WHAT IS REQUIRED
Only one portion of the data is to be written out: from the line bearing "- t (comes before" through the line bearing "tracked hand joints". Write it exactly as it appears.

DATA RECORDS
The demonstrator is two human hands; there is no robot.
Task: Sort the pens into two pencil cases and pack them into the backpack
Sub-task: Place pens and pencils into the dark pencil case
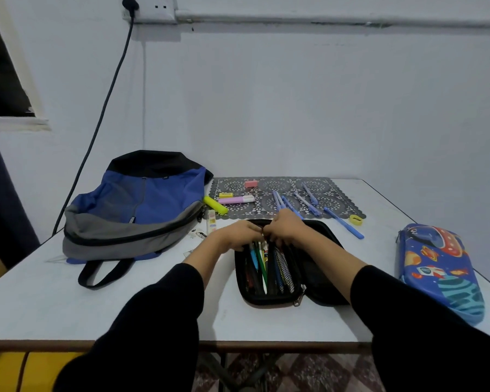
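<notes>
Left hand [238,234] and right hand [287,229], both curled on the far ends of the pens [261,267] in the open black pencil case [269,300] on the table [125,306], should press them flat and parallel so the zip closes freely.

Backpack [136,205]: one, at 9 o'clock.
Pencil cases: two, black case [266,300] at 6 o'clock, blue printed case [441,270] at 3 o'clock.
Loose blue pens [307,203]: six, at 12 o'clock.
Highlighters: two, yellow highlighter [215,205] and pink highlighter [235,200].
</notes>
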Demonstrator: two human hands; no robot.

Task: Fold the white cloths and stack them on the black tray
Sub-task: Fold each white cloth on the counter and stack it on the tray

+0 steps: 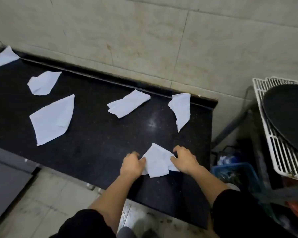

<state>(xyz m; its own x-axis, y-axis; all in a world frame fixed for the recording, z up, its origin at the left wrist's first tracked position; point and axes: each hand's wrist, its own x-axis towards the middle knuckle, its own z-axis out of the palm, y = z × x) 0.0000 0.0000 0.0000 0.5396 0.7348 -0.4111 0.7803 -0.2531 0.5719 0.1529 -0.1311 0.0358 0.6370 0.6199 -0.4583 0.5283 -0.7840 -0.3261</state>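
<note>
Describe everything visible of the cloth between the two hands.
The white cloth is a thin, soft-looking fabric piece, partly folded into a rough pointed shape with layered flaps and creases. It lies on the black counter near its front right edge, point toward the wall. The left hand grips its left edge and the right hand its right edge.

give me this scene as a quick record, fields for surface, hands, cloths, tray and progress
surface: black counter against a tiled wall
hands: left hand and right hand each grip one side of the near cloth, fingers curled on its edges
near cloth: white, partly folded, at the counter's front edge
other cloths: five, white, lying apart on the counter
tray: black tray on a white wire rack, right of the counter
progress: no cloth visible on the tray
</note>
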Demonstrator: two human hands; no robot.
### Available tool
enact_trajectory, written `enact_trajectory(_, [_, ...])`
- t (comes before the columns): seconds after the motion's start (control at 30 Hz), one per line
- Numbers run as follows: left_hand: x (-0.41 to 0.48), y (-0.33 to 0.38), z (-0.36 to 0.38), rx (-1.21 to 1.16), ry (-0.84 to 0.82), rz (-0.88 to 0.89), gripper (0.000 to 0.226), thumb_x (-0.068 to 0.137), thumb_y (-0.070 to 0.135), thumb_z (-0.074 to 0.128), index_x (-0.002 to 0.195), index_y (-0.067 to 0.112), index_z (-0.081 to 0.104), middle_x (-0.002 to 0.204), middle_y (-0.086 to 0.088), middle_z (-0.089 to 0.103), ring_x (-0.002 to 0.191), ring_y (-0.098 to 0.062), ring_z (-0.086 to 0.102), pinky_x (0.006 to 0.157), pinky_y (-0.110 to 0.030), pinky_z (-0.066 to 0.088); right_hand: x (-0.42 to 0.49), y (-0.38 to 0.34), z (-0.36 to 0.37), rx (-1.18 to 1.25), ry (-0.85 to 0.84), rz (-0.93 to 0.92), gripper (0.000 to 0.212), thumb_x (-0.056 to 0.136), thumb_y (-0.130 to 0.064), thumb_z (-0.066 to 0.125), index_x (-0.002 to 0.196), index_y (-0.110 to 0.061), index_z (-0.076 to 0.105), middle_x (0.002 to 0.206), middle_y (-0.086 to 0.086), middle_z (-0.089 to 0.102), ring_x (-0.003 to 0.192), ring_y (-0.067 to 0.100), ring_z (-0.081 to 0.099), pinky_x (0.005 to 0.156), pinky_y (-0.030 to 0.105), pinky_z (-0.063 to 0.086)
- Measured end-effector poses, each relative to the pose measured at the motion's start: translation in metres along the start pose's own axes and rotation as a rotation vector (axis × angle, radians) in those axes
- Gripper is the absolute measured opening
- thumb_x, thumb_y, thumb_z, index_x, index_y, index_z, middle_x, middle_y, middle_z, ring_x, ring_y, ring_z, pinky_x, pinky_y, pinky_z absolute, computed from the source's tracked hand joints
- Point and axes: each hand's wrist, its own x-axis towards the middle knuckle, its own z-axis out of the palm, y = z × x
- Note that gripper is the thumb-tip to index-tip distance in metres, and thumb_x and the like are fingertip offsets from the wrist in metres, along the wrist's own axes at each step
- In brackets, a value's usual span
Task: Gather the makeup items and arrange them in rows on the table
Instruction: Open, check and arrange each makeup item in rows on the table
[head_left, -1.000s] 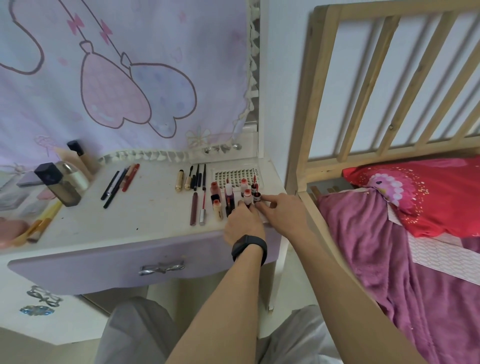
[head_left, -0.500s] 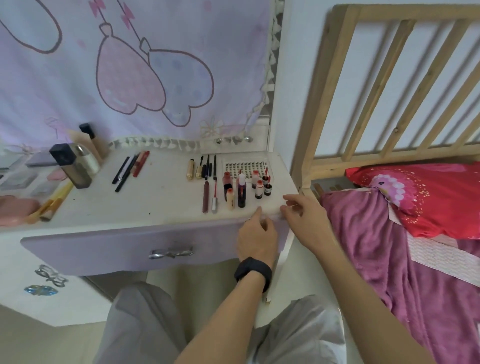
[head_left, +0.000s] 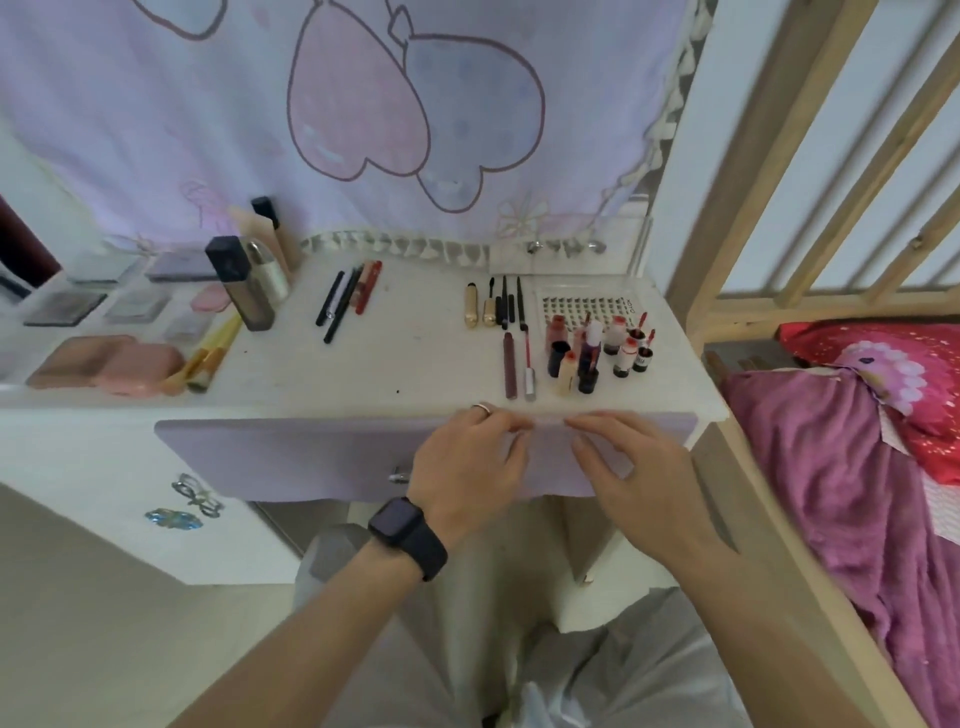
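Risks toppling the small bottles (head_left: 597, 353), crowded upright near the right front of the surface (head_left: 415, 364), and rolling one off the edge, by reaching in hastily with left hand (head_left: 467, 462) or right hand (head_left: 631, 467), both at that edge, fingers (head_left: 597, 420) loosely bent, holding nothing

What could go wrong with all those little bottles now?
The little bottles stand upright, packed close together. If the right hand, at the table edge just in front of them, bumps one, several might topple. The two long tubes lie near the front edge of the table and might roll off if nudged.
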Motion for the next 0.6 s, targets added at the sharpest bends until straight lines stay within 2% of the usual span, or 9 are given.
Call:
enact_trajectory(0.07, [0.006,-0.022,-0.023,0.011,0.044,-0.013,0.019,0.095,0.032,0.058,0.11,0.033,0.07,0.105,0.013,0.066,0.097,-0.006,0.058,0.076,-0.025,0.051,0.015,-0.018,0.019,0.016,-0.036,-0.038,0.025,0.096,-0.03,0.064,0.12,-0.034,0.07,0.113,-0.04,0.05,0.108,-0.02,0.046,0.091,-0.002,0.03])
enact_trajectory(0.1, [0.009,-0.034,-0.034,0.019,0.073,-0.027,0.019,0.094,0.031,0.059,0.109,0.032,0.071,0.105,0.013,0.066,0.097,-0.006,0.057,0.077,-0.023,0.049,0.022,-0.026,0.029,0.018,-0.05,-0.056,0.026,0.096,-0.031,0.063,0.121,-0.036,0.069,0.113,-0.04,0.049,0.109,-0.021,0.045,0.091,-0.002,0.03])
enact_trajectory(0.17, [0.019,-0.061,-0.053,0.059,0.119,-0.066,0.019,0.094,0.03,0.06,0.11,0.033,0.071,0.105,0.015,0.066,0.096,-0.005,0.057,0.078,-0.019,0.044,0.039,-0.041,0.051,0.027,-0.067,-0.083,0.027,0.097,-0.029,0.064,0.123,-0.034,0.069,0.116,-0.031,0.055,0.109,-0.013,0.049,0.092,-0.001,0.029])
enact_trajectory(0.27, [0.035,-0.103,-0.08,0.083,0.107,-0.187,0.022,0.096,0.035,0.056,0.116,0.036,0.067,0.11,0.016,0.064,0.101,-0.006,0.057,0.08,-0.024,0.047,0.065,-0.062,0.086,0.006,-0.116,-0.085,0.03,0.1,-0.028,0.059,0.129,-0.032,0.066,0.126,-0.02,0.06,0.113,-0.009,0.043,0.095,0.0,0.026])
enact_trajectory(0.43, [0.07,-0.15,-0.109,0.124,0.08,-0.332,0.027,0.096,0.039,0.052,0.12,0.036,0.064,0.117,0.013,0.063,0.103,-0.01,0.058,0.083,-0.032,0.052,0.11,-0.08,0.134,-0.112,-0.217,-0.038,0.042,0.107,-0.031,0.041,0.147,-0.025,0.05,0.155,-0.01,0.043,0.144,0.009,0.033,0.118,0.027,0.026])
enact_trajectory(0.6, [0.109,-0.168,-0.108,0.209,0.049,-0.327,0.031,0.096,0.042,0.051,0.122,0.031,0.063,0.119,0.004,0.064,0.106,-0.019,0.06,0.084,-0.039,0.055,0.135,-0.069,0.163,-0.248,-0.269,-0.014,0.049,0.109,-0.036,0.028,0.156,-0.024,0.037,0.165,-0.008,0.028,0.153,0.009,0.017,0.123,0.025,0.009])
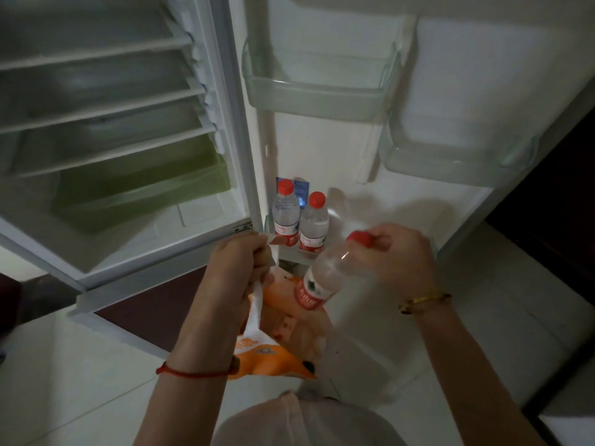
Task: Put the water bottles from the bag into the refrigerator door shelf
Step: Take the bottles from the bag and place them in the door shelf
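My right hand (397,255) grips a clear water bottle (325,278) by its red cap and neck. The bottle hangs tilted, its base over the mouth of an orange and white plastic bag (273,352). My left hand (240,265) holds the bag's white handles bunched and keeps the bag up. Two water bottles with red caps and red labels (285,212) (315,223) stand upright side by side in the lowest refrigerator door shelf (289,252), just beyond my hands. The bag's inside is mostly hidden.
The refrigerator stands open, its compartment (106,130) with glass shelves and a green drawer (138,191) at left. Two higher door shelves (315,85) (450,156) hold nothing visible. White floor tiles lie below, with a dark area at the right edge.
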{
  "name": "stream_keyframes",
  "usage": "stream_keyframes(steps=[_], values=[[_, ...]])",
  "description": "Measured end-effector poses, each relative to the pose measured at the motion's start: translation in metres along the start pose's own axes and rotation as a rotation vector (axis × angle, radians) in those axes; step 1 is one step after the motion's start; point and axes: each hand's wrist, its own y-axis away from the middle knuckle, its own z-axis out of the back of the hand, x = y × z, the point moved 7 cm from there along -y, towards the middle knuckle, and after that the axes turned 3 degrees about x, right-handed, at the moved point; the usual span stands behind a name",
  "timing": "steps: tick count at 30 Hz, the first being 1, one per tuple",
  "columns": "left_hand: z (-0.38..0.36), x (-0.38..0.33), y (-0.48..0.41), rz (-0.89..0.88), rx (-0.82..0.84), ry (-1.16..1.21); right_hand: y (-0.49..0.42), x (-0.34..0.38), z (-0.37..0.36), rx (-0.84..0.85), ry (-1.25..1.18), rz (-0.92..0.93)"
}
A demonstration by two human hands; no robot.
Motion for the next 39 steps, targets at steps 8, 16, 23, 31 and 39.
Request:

THE ANSWER
- t (comes before the columns): seconds after the motion's start (control at 30 Hz), one per line
- Numbers run as follows: left_hand: x (-0.41 to 0.48), y (-0.33 to 0.38), z (-0.36 to 0.38), rx (-1.21 to 1.16), ry (-0.84 to 0.82), rz (-0.88 to 0.89), gripper (0.000 to 0.226), thumb_x (-0.068 to 0.137), thumb_y (-0.070 to 0.135), thumb_z (-0.074 to 0.128), index_x (-0.002 to 0.195), index_y (-0.067 to 0.112), index_z (-0.081 to 0.104), middle_x (-0.002 to 0.204), middle_y (-0.086 to 0.088), middle_z (-0.089 to 0.103), ring_x (-0.002 to 0.191), ring_y (-0.098 to 0.062), ring_z (-0.086 to 0.102), pinky_x (0.006 to 0.157), pinky_y (-0.110 to 0.030), pinky_z (-0.066 to 0.088); right_hand: x (-0.42 to 0.49), y (-0.38 to 0.34), z (-0.36 to 0.37), rx (-1.18 to 1.25), ry (-0.85 to 0.84), rz (-0.93 to 0.92), gripper (0.000 to 0.212), thumb_x (-0.056 to 0.136), thumb_y (-0.130 to 0.064), thumb_z (-0.066 to 0.125), index_x (-0.002 to 0.196), index_y (-0.110 to 0.061), index_z (-0.076 to 0.105), middle_x (0.002 to 0.206), middle_y (-0.086 to 0.086), middle_z (-0.089 to 0.102), ring_x (-0.003 to 0.192), ring_y (-0.067 to 0.100), ring_z (-0.081 to 0.099), pinky_x (0.005 to 0.156), pinky_y (-0.030 to 0.105), pinky_z (-0.063 to 0.086)
- Measured end-effector poses, each relative to the pose measured at the motion's start: translation in metres along the start pose's own axes and rotation as a rotation vector (axis × angle, radians) in those axes
- Gripper is the absolute measured opening
- thumb_x, thumb_y, thumb_z, index_x, index_y, index_z, middle_x, middle_y, middle_z, ring_x, ring_y, ring_z, pinky_x, pinky_y, pinky_z absolute, computed from the source's tracked hand joints

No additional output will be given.